Sevda Günleri 3
Sevda Günleri 3 - Hangi Kalabalık?
Kırtasiyede Mahkeme Belgeleri Çıkaran Abla
İlk şiir kitabım için sözleşmelerimi çıkarmaya gittiğimde duydum bu sözleri. Nuri abi - aynı ilçede yaşamamıza rağmen neredeyse yıllardır bir kez bile görüşmedik, karşısına çıktığımda ona anlatacak güzel bir şeylerim olsun diye beklerken neredeyse altı yıl geçmiş- ablaya çıktıları verirken benimkiler zannedip ablanın duruşma tutanaklarını aldım. Mahkeme kağıtları olduğunu anlayınca bilerek okumadım.
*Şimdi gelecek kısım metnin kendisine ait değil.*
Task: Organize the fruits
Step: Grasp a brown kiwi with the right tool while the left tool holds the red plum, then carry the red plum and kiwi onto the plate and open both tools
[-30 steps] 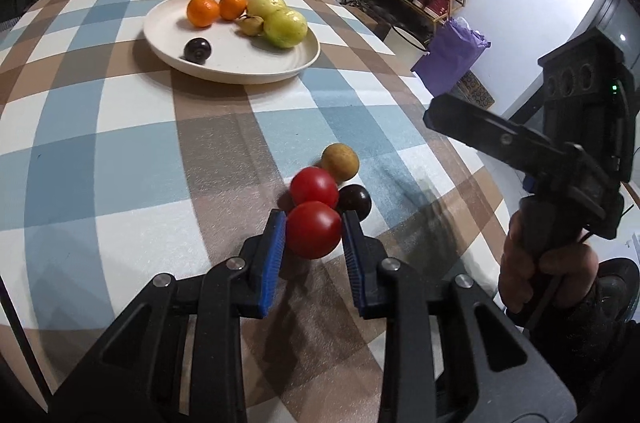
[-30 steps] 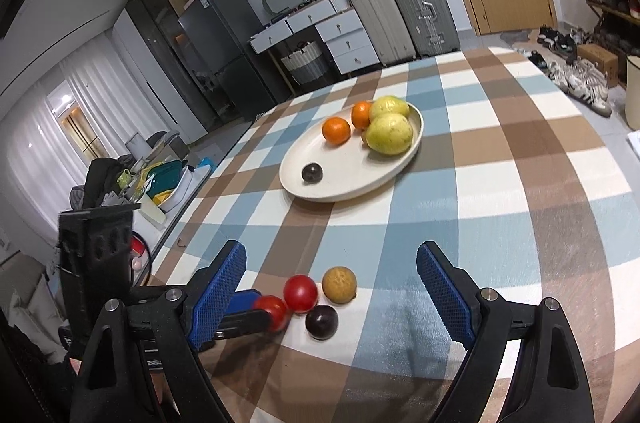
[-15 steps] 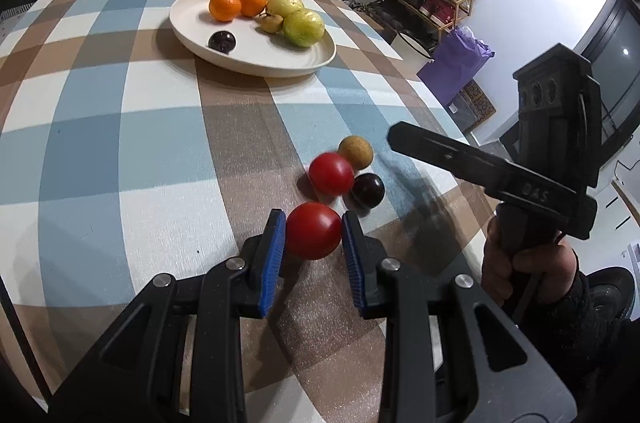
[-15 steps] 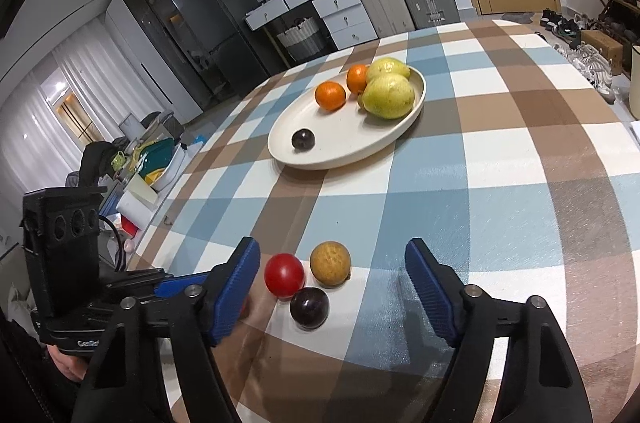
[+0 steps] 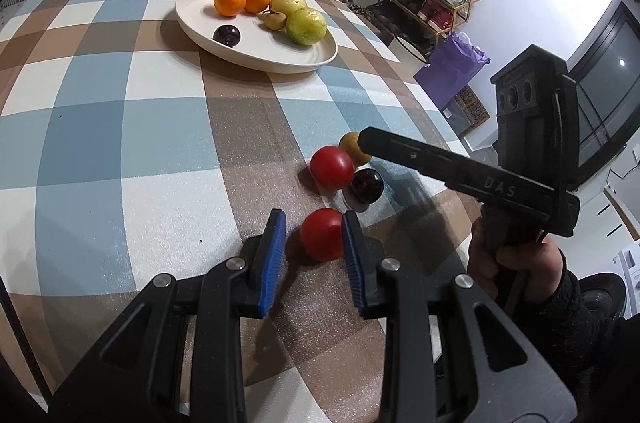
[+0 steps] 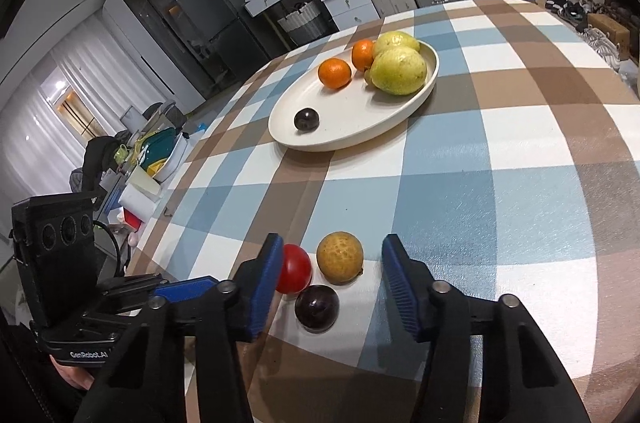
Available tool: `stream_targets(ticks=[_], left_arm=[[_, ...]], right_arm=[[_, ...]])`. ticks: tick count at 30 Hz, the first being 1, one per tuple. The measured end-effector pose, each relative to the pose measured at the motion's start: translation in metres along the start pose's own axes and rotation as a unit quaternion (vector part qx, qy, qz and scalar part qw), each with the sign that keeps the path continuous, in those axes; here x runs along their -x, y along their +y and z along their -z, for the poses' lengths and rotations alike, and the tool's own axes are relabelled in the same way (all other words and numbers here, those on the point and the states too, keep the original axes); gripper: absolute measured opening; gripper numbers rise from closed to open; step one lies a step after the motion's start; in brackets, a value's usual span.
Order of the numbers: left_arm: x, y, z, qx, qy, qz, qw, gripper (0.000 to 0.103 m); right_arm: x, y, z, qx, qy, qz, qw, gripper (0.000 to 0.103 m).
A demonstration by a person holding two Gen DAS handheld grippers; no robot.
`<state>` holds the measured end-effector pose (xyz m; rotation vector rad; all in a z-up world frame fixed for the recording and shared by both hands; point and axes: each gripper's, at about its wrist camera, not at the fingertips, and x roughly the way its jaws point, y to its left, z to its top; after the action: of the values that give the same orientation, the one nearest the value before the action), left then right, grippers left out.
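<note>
On the checked cloth (image 5: 120,143) | left claw (image 5: 314,255) "GenRobot.AI" grasping tomato (image 5: 322,234); right claw (image 6: 328,285) "DAS" released, closing

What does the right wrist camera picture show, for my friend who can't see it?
The right claw, its jaws just closing, straddles a brownish-yellow fruit and a dark plum on a checked tablecloth, a red tomato peeking from behind its finger. Farther back, a cream plate holds oranges, yellow-green fruits and another plum.

Even, fairly bright indoor light; a window (image 5: 616,71) glares white at right. Soft shadows, sharp focus, strong fisheye bending with dark corners.
</note>
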<state>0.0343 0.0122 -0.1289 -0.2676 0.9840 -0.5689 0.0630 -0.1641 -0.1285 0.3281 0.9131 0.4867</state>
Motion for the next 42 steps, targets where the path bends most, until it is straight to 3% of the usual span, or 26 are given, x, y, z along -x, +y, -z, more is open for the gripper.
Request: stream_targets(ticks=[2, 5, 42], left_arm=[[0.001, 0.001, -0.001, 0.001, -0.001, 0.002, 1.0, 0.026], [-0.001, 0.002, -0.002, 0.001, 0.001, 0.004, 1.0, 0.025], [-0.03, -0.008, -0.007, -0.007, 0.047, 0.033, 0.9983, 0.026]], right_arm=[[-0.002, 0.001, 0.0, 0.002, 0.002, 0.0, 1.0, 0.046], [-0.007, 0.002, 0.001, 0.009, 0.011, 0.002, 1.0, 0.025], [0.005, 0.001, -0.007, 0.018, -0.019, -0.025, 0.999, 0.023]])
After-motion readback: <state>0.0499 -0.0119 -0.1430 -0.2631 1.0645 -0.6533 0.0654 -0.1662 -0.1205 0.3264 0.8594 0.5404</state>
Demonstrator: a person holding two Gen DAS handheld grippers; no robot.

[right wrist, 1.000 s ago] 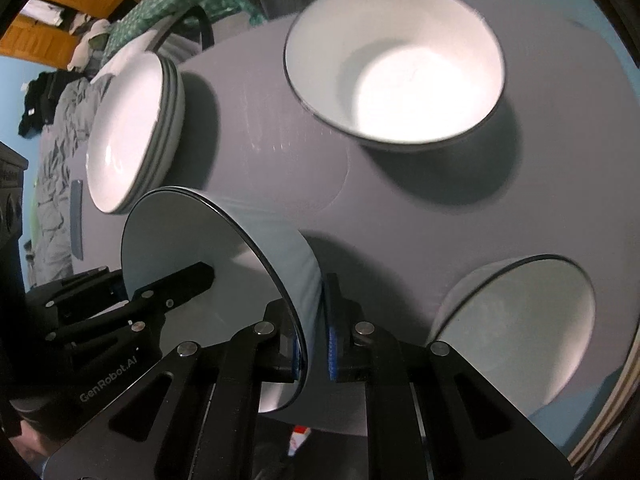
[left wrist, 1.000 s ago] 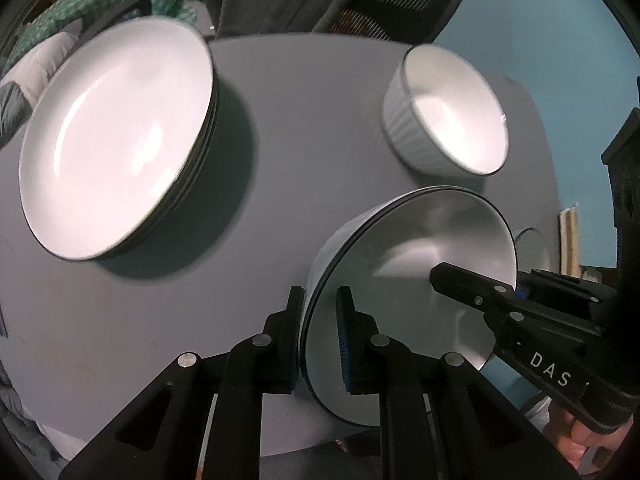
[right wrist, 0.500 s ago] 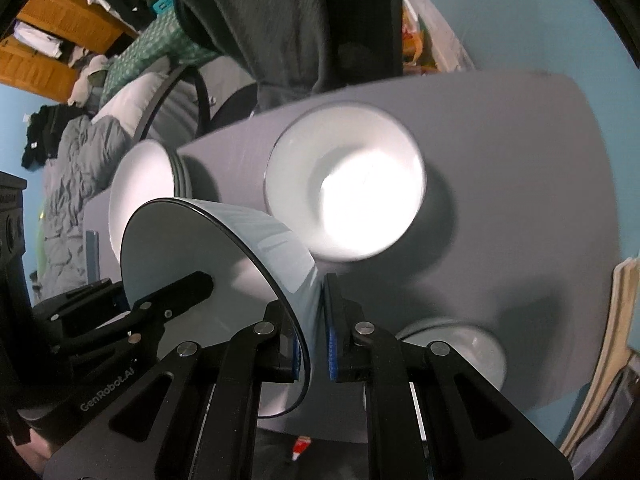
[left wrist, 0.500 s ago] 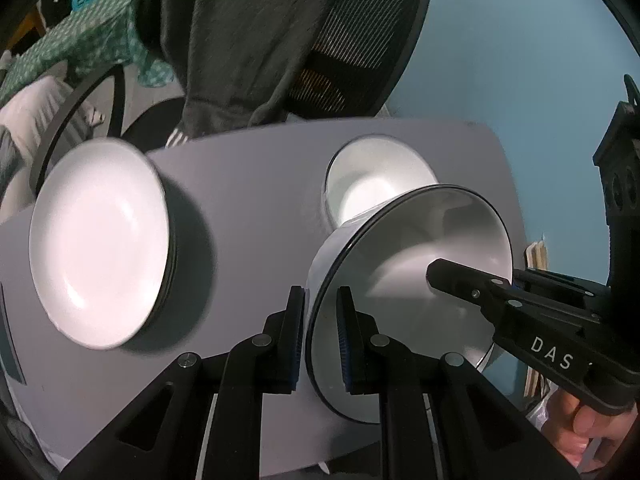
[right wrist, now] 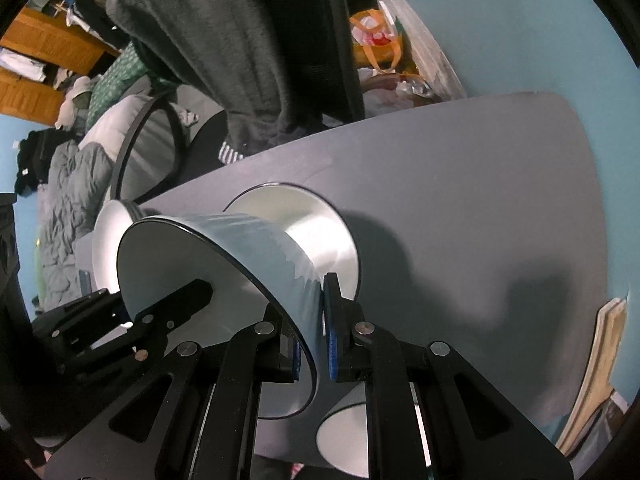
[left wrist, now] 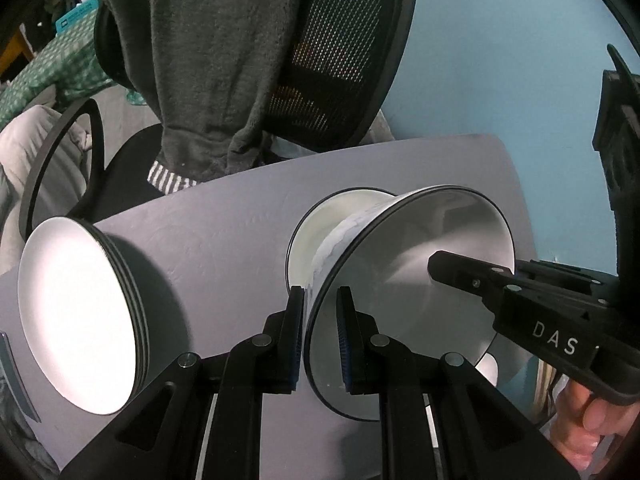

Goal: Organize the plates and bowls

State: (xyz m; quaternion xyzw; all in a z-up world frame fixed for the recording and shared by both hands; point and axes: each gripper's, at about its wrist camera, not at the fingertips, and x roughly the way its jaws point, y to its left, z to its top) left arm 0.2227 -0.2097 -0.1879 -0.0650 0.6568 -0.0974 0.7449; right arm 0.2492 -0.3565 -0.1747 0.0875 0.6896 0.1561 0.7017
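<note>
A pale bowl with a dark rim [left wrist: 404, 280] hangs in the air above the grey table [left wrist: 224, 232]. My left gripper [left wrist: 320, 332] is shut on its near rim. My right gripper [right wrist: 314, 328] is shut on the opposite rim of the same bowl [right wrist: 240, 256]. Each gripper shows in the other's view. A second white bowl [left wrist: 320, 220] stands on the table right behind the held one; it also shows in the right wrist view [right wrist: 320, 228]. A stack of white plates [left wrist: 76, 312] sits at the table's left.
A third bowl [right wrist: 348, 440] sits on the table below my right gripper. An office chair [left wrist: 344, 60] draped with a grey garment [left wrist: 208, 60] stands behind the table. A blue wall [left wrist: 500, 48] is at the right. A bed and clutter lie beyond the table's left.
Both grippers have raised the bowl well above the table and carried it back toward the second bowl. The table and dishes look smaller and lower; the chair has come into view.
</note>
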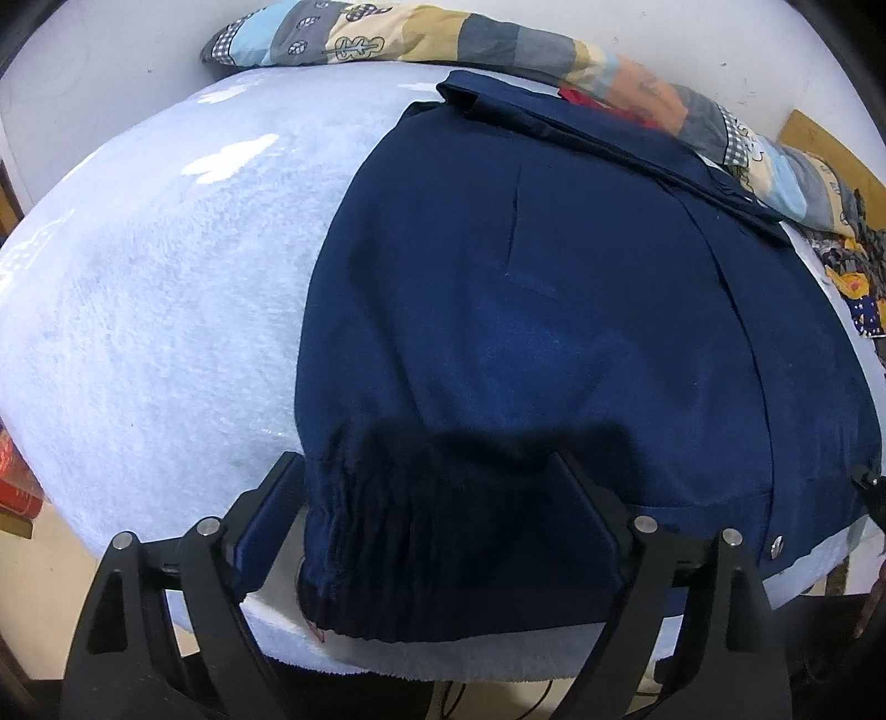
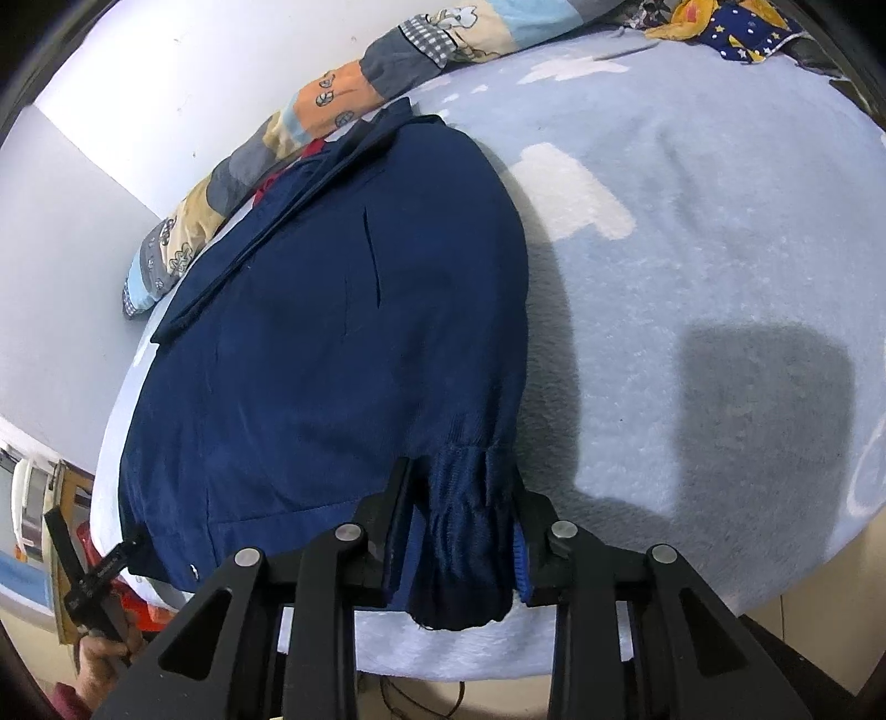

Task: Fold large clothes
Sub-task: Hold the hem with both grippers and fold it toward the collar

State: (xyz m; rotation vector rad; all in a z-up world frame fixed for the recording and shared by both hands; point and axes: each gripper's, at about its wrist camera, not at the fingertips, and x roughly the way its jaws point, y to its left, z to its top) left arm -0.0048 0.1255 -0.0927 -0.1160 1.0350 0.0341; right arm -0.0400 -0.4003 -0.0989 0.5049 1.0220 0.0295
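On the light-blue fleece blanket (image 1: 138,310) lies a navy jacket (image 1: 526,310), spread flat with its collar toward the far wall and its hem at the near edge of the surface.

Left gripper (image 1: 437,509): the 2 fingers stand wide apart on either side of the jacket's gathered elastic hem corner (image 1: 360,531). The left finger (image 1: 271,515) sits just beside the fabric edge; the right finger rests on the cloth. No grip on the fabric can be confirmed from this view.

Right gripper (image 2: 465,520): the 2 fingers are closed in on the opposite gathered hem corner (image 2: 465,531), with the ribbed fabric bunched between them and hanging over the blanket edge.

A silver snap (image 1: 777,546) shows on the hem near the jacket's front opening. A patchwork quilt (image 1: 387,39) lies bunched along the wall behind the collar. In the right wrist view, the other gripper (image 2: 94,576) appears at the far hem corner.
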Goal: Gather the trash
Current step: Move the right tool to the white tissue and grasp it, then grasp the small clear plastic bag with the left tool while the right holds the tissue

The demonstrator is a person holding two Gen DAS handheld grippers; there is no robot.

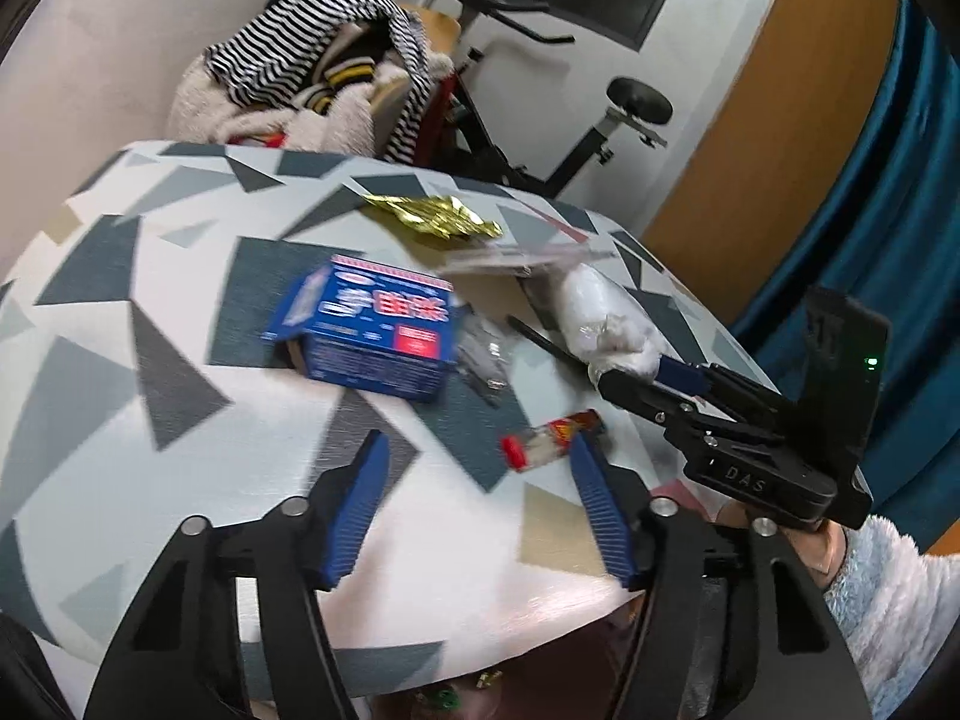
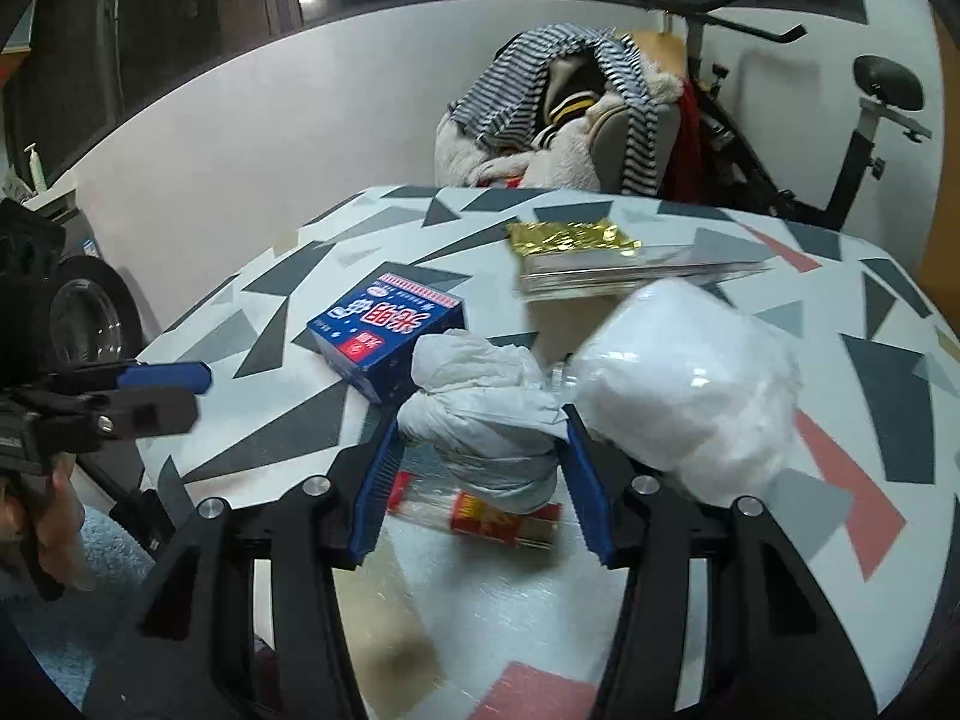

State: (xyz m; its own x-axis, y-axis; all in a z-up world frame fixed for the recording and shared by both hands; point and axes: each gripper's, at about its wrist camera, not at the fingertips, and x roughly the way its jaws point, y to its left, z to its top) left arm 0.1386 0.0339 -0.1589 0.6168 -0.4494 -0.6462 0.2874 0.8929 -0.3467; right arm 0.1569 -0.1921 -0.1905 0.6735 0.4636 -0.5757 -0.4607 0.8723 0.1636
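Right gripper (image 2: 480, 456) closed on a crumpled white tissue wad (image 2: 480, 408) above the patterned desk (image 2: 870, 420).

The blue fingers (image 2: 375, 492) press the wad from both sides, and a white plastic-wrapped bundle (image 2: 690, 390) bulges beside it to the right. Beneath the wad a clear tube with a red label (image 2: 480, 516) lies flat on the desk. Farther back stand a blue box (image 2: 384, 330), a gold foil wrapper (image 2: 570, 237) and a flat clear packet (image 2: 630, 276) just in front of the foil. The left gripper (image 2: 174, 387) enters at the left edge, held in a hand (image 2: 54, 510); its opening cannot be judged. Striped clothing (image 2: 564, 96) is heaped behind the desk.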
Etik insanlarız sonuçta, bunca yılın PDRcisine yakışır mı? On lira dedi Nuri abi, on lira çıkmaz dedi abla. Çıktığı kadar dedi Nuri abi... İşte bu özlü, közlü sözü kırtasiyeden çıkarken söyledi. Alnımızın çatından vurulduk sanki.
Bak buradan da çıkar bir şeyler dedi Nuri abi. Yazarız bir şeyler dedim. Hâlbuki bu sözün üstüne ne yazılır ki? Ablanın hayatında neler oldu bilmem ama cahilliğinden dem vurup sitem ettiğimiz bu halkın içinden şöyle sözler çıkınca, şu hiç de samimi bulmadığım Anadolu İrfanı meselesinde büyük kararsızlığa düşüyorum. İçindeki kalabalık dünya için yapabileceğim bir şey var mı abla demek isterdim, yapabileceğimiz bir şey olmadığını kabullenip, soru sormamak daha iyidir belki dedim sonra.
O günün öğleden sonrasında pazarcı Dilek ablaya denk gelmeyi hiç ummuyordum. Gerçi insan pazara giderken neden birilerini görmeyi ummak ya da ummamak gibi şeyler düşünür ki? Herkesin akışta kaybolduğu bir pazar yeri; dışarıdan bakan birine ürkütücü gelebilir, dışarıdan bakan biri olmak, bu yönden lanetli olabilir.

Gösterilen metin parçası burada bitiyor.